The Palestinians were admitted into the UN's cultural, education and science organisation in October, despite strong opposition from the US and Israel.

Washington reacted by suspending its funding for Unesco, which accounted for a fifth of its annual budget.

Two US laws prohibit giving funding to any UN body that admits the Palestinians as full members before they reach a peace deal with Israel.

'First recognition'

At a ceremony in Paris, President Abbas hoisted the red, black, white and green Palestinian flag outside Unesco's headquarters.

"This is truly a historic moment," he said to cheers from some of the 50 guests. "This admission is the first recognition of Palestine."

"It is moving to see our flag raised and for it to be flying in this beautiful city of Paris, among all the other states.

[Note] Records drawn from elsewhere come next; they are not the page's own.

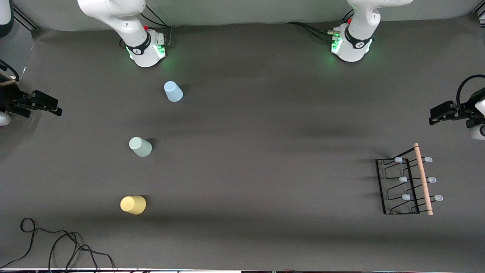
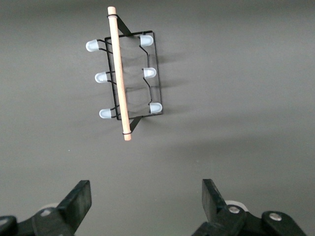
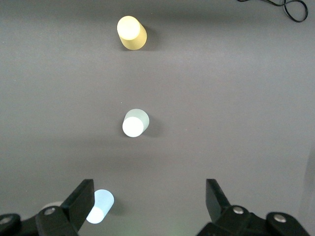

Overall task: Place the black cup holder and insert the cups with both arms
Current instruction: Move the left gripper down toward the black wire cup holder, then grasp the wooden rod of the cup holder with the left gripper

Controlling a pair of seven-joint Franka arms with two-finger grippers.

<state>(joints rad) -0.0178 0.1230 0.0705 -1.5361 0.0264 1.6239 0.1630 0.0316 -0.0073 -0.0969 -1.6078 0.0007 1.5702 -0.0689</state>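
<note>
Nothing gripped yet: left claw (image 1: 435, 115) spread above the rack (image 1: 401, 185) at four o'clock on the worktop (image 1: 265, 151), right claw (image 1: 53, 108) spread beside three upturned cups (image 1: 140, 146) around nine, each side staged for its arm.

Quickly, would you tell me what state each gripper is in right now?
Left gripper: open, holding nothing.
Right gripper: open, holding nothing.

No readable text, label, brand or number anywhere; only small unreadable marks on dark bands around the white arm bases (image 1: 146, 53).
</note>
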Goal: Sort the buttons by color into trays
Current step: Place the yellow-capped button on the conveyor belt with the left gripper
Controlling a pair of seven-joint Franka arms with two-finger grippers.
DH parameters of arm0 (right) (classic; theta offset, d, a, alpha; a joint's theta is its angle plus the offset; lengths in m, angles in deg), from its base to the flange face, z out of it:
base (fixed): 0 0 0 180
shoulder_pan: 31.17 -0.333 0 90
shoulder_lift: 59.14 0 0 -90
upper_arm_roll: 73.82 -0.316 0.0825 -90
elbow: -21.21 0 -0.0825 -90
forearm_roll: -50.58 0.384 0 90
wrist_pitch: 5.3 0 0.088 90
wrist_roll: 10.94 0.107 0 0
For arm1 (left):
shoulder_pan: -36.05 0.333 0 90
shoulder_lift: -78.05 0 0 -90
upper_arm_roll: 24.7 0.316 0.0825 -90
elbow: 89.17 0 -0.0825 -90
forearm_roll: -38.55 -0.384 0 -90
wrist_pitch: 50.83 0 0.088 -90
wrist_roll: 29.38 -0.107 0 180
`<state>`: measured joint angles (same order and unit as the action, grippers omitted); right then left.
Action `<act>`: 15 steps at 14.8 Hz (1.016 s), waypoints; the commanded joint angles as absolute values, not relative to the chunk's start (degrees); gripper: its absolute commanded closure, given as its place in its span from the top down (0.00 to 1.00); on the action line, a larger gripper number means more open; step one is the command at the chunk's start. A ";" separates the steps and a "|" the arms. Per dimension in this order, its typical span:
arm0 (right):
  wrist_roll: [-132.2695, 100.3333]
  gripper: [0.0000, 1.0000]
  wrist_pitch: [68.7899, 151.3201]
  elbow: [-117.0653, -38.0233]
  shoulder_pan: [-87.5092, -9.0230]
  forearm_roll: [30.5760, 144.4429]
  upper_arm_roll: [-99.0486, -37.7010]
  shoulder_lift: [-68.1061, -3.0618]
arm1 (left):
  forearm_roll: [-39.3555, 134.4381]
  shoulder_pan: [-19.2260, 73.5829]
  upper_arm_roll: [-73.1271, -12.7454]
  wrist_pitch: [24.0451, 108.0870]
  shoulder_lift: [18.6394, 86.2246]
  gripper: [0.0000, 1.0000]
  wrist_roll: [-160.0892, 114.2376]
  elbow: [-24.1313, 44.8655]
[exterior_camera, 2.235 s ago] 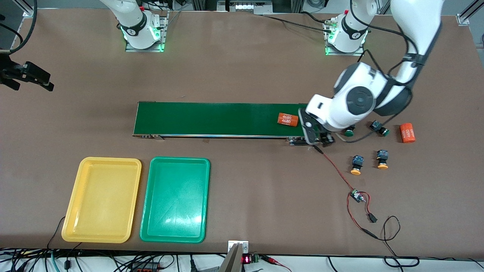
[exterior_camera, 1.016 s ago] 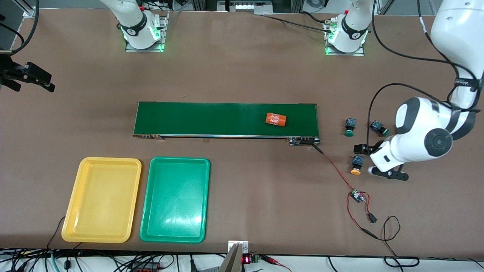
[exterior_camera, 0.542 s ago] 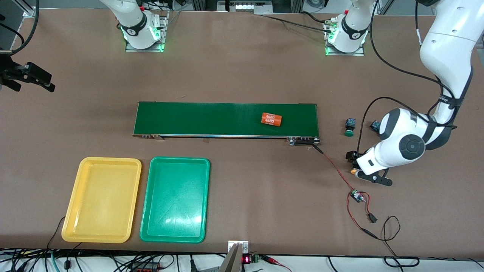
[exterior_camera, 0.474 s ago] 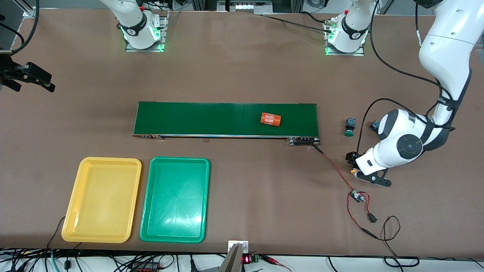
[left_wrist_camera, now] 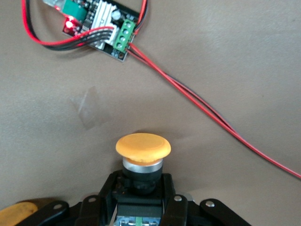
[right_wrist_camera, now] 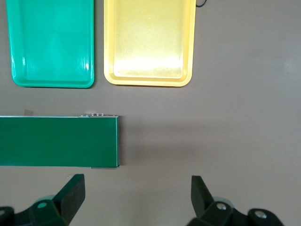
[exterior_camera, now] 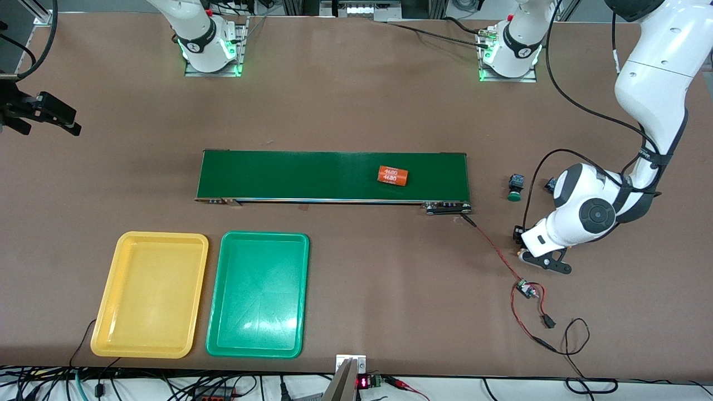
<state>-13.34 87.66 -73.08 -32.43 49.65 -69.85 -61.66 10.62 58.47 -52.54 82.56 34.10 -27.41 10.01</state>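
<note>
My left gripper point(exterior_camera: 527, 249) is down at the table at the left arm's end and shut on a yellow-orange button point(left_wrist_camera: 143, 146), its fingers point(left_wrist_camera: 175, 207) clamping the black body below the cap. Only a bit of that button's cap point(exterior_camera: 521, 254) shows in the front view. A second yellow-orange cap point(left_wrist_camera: 19, 210) lies close beside the gripper. A green button point(exterior_camera: 515, 188) stands farther from the front camera, and another button point(exterior_camera: 550, 182) peeks out from under the arm. The yellow tray point(exterior_camera: 150, 294) and green tray point(exterior_camera: 257, 294) lie side by side, both bare. My right gripper point(right_wrist_camera: 136, 193) waits open, high above the table.
A long dark-green conveyor belt point(exterior_camera: 312, 175) carries an orange cylinder point(exterior_camera: 392, 175). A small circuit board point(exterior_camera: 523, 288) with red and black wires point(exterior_camera: 493, 244) lies just nearer the front camera than my left gripper. The belt's end point(right_wrist_camera: 110, 141) and both trays show below the right gripper.
My left gripper slid onto the yellow-orange button and closed on it. The orange cylinder has travelled along the belt toward the right arm's end. The right arm has not moved.
</note>
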 commanded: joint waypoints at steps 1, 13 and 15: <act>-13.75 1.00 87.51 -73.44 -32.40 49.70 -69.96 -62.21 | 9.45 59.17 -55.62 81.63 37.35 0.32 -24.38 11.29; -13.75 1.00 87.51 -73.36 -32.40 49.70 -69.96 -62.04 | 12.62 58.90 -80.24 57.88 40.00 0.34 10.94 15.67; -13.75 1.00 87.51 -73.36 -32.40 49.70 -69.96 -62.04 | 12.71 58.55 -82.43 59.46 39.47 0.34 16.82 17.96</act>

This bodes well for Palestine becoming a member of other international institutions," he added.

Palestinian UN Statehood Bid

  • Palestinians currently have permanent observer entity status at the UN
  • They are represented by the Palestine Liberation Organisation (PLO)
  • Officials now want an upgrade so a state of Palestine has full member status at the UN
  • They seek recognition on 1967 borders - in the West Bank, including East Jerusalem, and Gaza
  • Enhanced observer member status could be an interim option

"Today, we are members of Unesco and we hope we will have one independent state in the future that will live side-by-side with Israel."

The director general of Unesco, Irina Bokova, said she hoped Palestine's admission would be a step towards peace with Israel.

"A solution with two states living in peace and security has been long-awaited," she said. "I want to believe that this admission to Unesco is a chance to show that peace is also built through education and culture."

Unesco's decision does not have any direct impact on the stalled bid for recognition of a Palestinian state at the UN, which Mr Abbas submitted to the Security Council in September. The US has threatened to veto it.

The Palestine Liberation Organisation (PLO) has only observer status.

The Palestinians have long sought to establish an independent, sovereign state in the West Bank, including East Jerusalem, and the Gaza Strip. However, two decades of on-and-off peace talks have failed.

The latest round of negotiations broke down a year ago over the issue of Jewish settlement building in the West Bank and East Jerusalem.

Israel has said that Unesco's admission of Palestine will bring no change on the ground, but further remove the possibility for a peace deal.